Indeed, one of the reason the Mulroney government instated the GST was to adapt to the realities of a free trade environment. Before that, there was a manufacturer's tax that was applied on goods manufactured in Canada. Of course, except by import tariffs, this tax could not be applied to foreign goods. The only way to put domestic and foreign products back on an equal footing was to eliminate this manufacturer's tax and instate the GST.

At 3:23 p.m., Blogger Matt said...

I understand your argument, Laurent, but I think there would be major trade disputes. The sales tax on domestic and foreign goods is the same, but would traders view this as having their goods treated the same? I doubt it.

As Rep. Linder notes, this is an incredible way to promote manufacturing because the government takes nothing in the process. There are dozens of countries that would line up to argue that U.S. production is being "subsidized" by U.S. consumers, which, relative to the way every other country does it, they are.

I'm not an expert on the softwood lumber dispute, but isn't there an analogy here (with the U.S. being on the other side)? The U.S. argues that Canadian lumber is dumped/subsidized, because Canada doesn't charge what the U.S. considers market value for trees on Crown land. That is, the U.S. considers it a "subsidy" when Canada avoids input costs that cannot be avoided in the U.S. - and this argument would be turned around on them under this new tax regime.

Again, maybe the analogy is crappy, but there would be disputes galore. Even just look at it politically: if the U.S. institutes a tax regime which, as a stated purpose, encourages mass movement of manufacturing to the U.S. from other jurisdictions, do you think the other jurisdictions are going to take it lying down? The first reaction, I am confident, will not be to mimic the U.S. tax regime.
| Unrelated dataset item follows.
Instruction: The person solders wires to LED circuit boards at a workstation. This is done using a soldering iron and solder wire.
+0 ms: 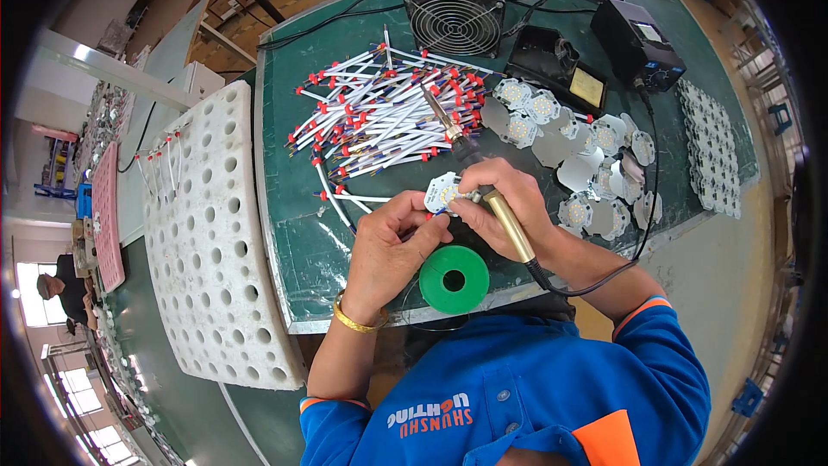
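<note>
My right hand (515, 205) is closed round a soldering iron (509, 224) with a gold-coloured handle, its tip slanting up and left. Between the thumb and fingertips of that same hand is a small white LED board (441, 193) with yellow chips. Just left of the board, my left hand (392, 246) is closed in a pinch; a bit of red shows at its fingertips, and the rest of what it grips is hidden. A green spool (454, 280) of thin wire lies below my hands. Beyond them spreads a pile of white cables (379, 112) with red collars.
Loose LED boards (595, 164) lie right of my hands, with a stacked panel of boards (711, 148) farther right. At the back stand a fan (454, 19), a soldering iron stand with a yellow sponge (587, 86) and a black soldering station (638, 43). A white perforated foam board (216, 242) is at left.
</note>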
At 10:42 a.m., Blogger Laurent said...

Well, there was no foreign outcry when the Mulroney government instated the GST. Most (and perhaps all) European countries have national value-added taxes (similar to the proposed US sales taxes) and France's VAT is almost as high (around 20%) as the proposed US sales taxes would be. I don't see why a US sales taxes would be a breach of international free trade while all of the above-mentioned taxes have never been considered as such.

I see your point about how this plan could cause outcry from outside the United States, but it has nothing to do with the instatement of a sales tax; it has everything to do with the abolition of the income tax. The 'international community' would accuse the US of setting up a 'fiscal paradise', which is a codeword for saying it is breaking up the fiscal cartel of the national governments.